Cloning into 'Gravitas-NLP'...


In [2]:
!pip install sentence-transformers

^C


In [None]:
!git checkout restart

In [None]:
!7z x datasets.zip

In [1]:
import pandas as pd
import numpy as np

import torch
from torch.utils.data import DataLoader

from sklearn.model_selection import KFold
from sklearn.model_selection import train_test_split

import logging 
from dataclasses import dataclass
from typing import List, Dict 
from datetime import datetime
import math

from sentence_transformers import losses
from CustomSentenceTransformer import SentenceTransformer
from sentence_transformers.evaluation import EmbeddingSimilarityEvaluator
# from CustomEvaluator import CECustomEvaluator

In [2]:
logging.basicConfig(
    format="%(asctime)s - %(message)s", datefmt="%Y-%m-%d %H:%M:%S", level=logging.INFO, 
)
logger = logging.getLogger(__name__)

In [3]:
device = torch.device("cuda" if torch.cuda.is_available() else "cpu")

In [4]:
class GravitasData:
    def __init__(self, row) -> None:
        self.texts = (row["reference_answer"],row["answer"])
        self.label = row["normalized_score"]
        self.dataset = row["source"]
    
    def __str__(self) -> str:
        string = "Sentence Pair: {}\n".format(self.sentence_pair)
        string += "Score: {}\t Dataset: {}\n".format(self.score,self.dataset)
        return string

In [5]:
@dataclass
class DataFrameWrapper:
    dataset_source: str
    df: pd.DataFrame

dataset_names = ["asap_sas", "cunlp", "misc", "sag", "semeval", "stita"]
dataframes: List[DataFrameWrapper] = []
for dataset_name in dataset_names:
    dataframes.append(
        DataFrameWrapper(
            dataset_source=dataset_name,
            df=pd.read_excel(f"datasets/{dataset_name}.xlsx"),
        )
    )


In [6]:
datasets: Dict[str,List[GravitasData]]={}
for dataframe in dataframes:
    datasets[dataframe.dataset_source]=dataframe.df.apply(GravitasData, axis=1).tolist()

In [7]:
# Test dataset for Semeval
test_semeval_df = pd.read_excel("datasets/test/semeval_unseen_domains.xlsx")
dev_semeval_df1 = pd.read_excel("datasets/develop/semeval_unseen_answers.xlsx")
dev_semeval_df2 = pd.read_excel("datasets/develop/semeval_unseen_questions.xlsx")

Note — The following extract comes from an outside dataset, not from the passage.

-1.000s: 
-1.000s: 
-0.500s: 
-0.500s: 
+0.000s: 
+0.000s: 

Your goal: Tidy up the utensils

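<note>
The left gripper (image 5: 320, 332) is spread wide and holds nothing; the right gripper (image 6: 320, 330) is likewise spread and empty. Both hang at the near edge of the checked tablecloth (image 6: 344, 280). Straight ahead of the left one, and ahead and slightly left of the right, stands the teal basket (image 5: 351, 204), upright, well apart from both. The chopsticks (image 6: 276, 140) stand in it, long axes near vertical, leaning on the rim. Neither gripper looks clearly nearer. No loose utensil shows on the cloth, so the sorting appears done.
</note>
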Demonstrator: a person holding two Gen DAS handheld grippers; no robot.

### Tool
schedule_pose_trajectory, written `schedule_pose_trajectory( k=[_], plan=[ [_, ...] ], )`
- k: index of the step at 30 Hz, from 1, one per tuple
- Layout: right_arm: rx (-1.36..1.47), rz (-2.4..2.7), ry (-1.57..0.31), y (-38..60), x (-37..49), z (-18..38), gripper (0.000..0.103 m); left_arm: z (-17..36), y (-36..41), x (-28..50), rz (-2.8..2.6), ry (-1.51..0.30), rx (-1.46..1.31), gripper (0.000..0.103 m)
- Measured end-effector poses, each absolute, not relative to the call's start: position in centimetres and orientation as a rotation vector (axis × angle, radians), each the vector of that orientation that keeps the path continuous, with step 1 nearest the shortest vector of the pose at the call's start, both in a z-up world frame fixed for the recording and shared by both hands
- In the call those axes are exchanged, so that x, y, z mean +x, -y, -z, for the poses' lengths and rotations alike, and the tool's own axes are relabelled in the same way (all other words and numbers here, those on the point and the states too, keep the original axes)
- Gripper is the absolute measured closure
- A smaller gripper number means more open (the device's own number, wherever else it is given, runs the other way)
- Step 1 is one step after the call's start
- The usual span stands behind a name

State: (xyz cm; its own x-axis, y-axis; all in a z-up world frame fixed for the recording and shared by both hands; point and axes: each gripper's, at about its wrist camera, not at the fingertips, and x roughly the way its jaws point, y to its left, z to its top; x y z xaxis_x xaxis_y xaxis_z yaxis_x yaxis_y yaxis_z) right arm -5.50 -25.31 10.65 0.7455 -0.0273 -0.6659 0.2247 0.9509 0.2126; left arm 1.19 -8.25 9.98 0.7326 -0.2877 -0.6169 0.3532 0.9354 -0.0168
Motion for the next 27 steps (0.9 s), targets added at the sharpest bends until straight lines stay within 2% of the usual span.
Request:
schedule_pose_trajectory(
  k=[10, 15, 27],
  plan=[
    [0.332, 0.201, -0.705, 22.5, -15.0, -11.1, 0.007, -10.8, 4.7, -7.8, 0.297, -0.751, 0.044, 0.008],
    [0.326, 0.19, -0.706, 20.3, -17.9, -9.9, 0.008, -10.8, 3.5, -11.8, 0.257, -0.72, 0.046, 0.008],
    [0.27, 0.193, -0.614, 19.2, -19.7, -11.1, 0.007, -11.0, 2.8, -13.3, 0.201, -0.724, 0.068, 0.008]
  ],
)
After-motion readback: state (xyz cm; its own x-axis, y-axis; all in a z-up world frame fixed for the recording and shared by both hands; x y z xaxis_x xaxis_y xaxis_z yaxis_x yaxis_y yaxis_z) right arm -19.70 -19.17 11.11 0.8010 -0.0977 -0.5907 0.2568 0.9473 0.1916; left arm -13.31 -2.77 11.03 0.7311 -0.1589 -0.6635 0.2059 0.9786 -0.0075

test_semeval_dataset = test_semeval_df.apply(GravitasData, axis=1).tolist()
dev_semeval_dataset = (
    dev_semeval_df1.apply(GravitasData, axis=1).tolist()
    + dev_semeval_df2.apply(GravitasData, axis=1).tolist()
)

In [8]:
dataset_names.remove("semeval")

In [9]:
# model = SentenceTransformer("avsolatorio/GIST-Embedding-v0")
# model_save_path = f'output/gist'+datetime.now().strftime("%Y-%m-%d_%H-%M-%S")
# print(model.model.base_model)
# print(model.model)

In [10]:
train_batch_size=16
num_epochs = 5

In [11]:
kf = KFold(n_splits=5, shuffle=True, random_state=42)

In [12]:
# 5 Fold Cross Validation with (60-20-20, Train-Develop-Test split)
kfSplits = [
    kf.split(dataset) for (key, dataset) in datasets.items() if key != "semeval"
]
for fold, indexes in enumerate(zip(*kfSplits)):
    model = SentenceTransformer("avsolatorio/GIST-Embedding-v0")
    model_save_path = f"output/gist-" + datetime.now().strftime("%Y-%m-%d_%H-%M-%S")

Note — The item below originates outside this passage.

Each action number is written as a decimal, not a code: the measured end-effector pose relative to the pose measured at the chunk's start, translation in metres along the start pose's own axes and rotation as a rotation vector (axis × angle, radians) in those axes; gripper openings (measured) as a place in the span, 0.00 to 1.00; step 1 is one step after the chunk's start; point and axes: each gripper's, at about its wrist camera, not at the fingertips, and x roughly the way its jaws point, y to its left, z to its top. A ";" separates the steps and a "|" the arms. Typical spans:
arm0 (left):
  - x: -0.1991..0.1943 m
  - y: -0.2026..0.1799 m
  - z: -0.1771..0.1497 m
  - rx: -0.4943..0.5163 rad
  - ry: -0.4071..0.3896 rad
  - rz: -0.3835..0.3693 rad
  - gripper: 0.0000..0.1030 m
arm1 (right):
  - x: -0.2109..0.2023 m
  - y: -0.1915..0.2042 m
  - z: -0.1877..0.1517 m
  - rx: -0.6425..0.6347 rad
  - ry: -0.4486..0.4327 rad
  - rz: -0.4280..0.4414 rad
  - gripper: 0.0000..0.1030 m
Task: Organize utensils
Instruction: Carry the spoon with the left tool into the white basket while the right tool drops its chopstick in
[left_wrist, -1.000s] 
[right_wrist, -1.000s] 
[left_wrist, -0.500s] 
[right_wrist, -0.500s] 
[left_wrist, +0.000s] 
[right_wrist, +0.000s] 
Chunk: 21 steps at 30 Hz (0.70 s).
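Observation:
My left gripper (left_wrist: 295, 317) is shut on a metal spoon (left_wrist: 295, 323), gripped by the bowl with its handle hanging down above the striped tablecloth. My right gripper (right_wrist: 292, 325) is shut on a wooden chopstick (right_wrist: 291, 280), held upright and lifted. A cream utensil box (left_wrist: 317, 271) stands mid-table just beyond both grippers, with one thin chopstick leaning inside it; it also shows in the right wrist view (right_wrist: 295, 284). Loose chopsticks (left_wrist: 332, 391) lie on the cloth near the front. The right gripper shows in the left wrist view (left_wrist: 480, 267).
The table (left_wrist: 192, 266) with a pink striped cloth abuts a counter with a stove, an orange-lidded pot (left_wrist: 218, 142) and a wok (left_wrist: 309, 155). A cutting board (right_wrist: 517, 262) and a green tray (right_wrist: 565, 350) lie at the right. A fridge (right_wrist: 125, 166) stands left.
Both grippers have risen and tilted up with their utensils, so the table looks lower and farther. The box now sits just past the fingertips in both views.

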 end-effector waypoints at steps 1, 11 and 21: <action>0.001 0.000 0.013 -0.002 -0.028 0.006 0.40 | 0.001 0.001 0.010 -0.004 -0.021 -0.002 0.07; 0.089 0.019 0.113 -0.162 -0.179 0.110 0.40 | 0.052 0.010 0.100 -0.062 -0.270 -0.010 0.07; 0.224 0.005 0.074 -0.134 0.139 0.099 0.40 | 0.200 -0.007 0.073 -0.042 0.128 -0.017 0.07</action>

    train_datasets_list, test_datasets_list, dev_datasets_list = (
        [np.array(datasets["semeval"])],
        [np.array(test_semeval_dataset)],
        [np.array(dev_semeval_dataset)],
    )

    # Split each datasets into train, develop, test except "semeval" dataset
    for (train_test_index, dev_index), dataset_name in zip(indexes, dataset_names):
        train_index, test_index = train_test_split(
            train_test_index, test_size=0.25, random_state=42
        )
        train_datasets_list.append(np.take(datasets[dataset_name], train_index))
        dev_datasets_list.append(np.take(datasets[dataset_name], dev_index))
        test_datasets_list.append(np.take(datasets[dataset_name], test_index))

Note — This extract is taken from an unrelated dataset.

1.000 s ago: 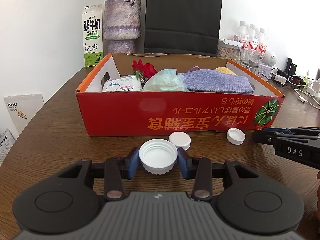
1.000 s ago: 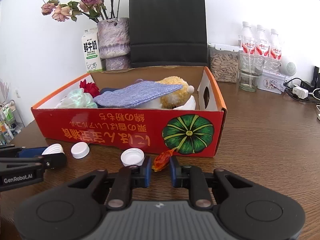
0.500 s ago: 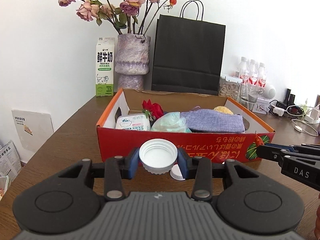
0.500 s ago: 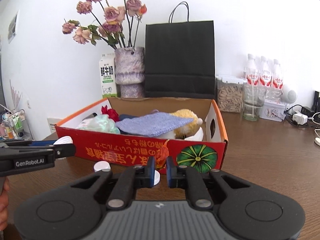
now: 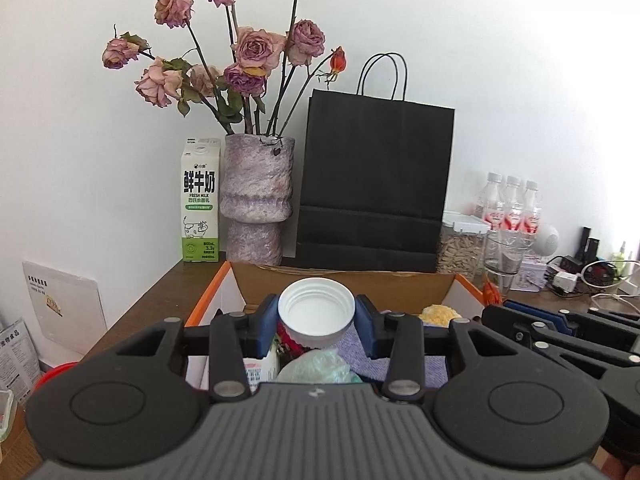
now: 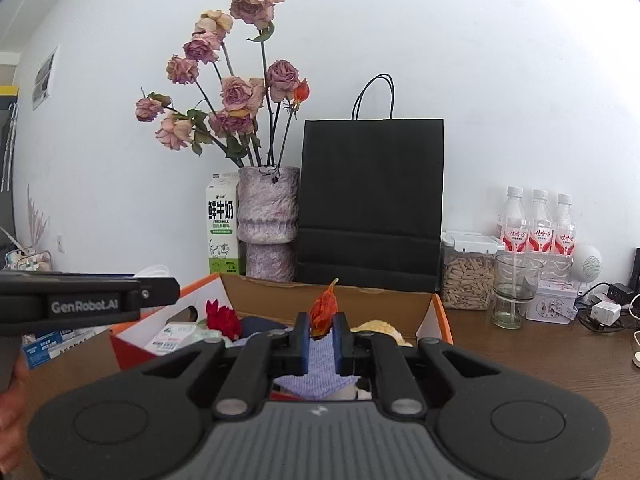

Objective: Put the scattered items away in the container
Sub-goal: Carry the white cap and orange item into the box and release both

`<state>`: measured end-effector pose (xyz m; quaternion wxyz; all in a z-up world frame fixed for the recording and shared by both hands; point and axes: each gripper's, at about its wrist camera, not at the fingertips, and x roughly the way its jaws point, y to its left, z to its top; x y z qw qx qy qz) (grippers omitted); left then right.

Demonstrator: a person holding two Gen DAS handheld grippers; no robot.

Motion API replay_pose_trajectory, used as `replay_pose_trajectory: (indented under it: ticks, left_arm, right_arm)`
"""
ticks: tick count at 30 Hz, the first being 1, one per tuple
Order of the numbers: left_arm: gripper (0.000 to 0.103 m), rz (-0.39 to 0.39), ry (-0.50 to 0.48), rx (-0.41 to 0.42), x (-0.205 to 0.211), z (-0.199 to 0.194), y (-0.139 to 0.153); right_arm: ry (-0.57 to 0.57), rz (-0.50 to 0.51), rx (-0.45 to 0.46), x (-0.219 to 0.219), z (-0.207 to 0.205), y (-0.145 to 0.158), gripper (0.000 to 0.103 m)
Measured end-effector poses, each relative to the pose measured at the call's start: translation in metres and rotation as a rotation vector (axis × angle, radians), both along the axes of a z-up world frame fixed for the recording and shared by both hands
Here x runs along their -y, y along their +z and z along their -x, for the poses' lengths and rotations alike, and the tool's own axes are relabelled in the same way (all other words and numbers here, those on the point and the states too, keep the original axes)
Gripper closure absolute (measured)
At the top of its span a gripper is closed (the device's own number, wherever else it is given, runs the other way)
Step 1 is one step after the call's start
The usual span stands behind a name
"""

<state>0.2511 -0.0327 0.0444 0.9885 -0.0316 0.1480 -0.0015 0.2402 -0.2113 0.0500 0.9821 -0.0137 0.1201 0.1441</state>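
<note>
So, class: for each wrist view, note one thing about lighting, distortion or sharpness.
Left wrist view: fisheye bends the black bag; dark vignette in the corners; white cap sharp. Right wrist view: even daylight, bright wall, no glare; orange wrapper crisp.

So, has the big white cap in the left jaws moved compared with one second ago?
Yes. The white cap has risen from the table to above the red box's rim.

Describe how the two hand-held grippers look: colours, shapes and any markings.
Both are matte black plastic. Each has a ribbed grey body flanked by two round black discs, with linkage arms on silver pivots leading to blue-padded fingers. The left hand-held gripper reads "GenRobot.AI" in white along its side, seen from the right wrist view. The right hand-held gripper shows no lettering here. No cables or sleeves are visible.
</note>
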Motion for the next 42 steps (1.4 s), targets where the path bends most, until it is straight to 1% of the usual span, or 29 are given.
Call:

    train_dataset = torch.utils.data.ConcatDataset(train_datasets_list)
    dev_dataset = torch.utils.data.ConcatDataset(dev_datasets_list)
    test_dataset = torch.utils.data.ConcatDataset(test_datasets_list)

    train_dataloader = DataLoader(
        dataset=train_dataset,
        batch_size=train_batch_size,
        shuffle=True,
    )

    train_loss = losses.CosineSimilarityLoss(model=model)
    evaluator = EmbeddingSimilarityEvaluator.from_input_examples(
        dev_dataset, name="gist-dev"
    )

    warmup_steps = math.ceil(
        len(train_dataloader) * num_epochs * 0.1
    )  # 10% of train data for warm-up

    model.fit(
        train_objectives=[(train_dataloader, train_loss)],
        freeze = True,
        evaluator=evaluator,
        epochs=num_epochs,
        evaluation_steps=1000,
        warmup_steps=warmup_steps,
        output_path=model_save_path,
    )

    # model.fit(
    #     train_dataloader=train_dataloader,
    #     freeze=True,
    #     evaluator=evaluator,
    #     epochs=num_epochs,
    #     evaluation_steps=1000,
    #     warmup_steps=warmup_steps,
    #     output_path=model_save_path,
    # )

    test_evaluator = EmbeddingSimilarityEvaluator.from_input_examples(
        test_dataset, name="gist-test"
    )
    test_evaluator(model, output_path=model_save_path)

2024-02-19 13:46:14 - Load pretrained SentenceTransformer: avsolatorio/GIST-Embedding-v0


2024-02-19 13:46:15 - Use pytorch device: cuda


Epoch:   0%|          | 0/5 [00:00<?, ?it/s]

Iteration:   0%|          | 0/1315 [00:00<?, ?it/s]

KeyboardInterrupt: 

In [None]:
# Mount Google Drive
from google.colab import drive
drive.mount('/content/drive')

# Create a folder in the root directory
!mkdir -p "/content/drive/My Drive/PyTorch Models"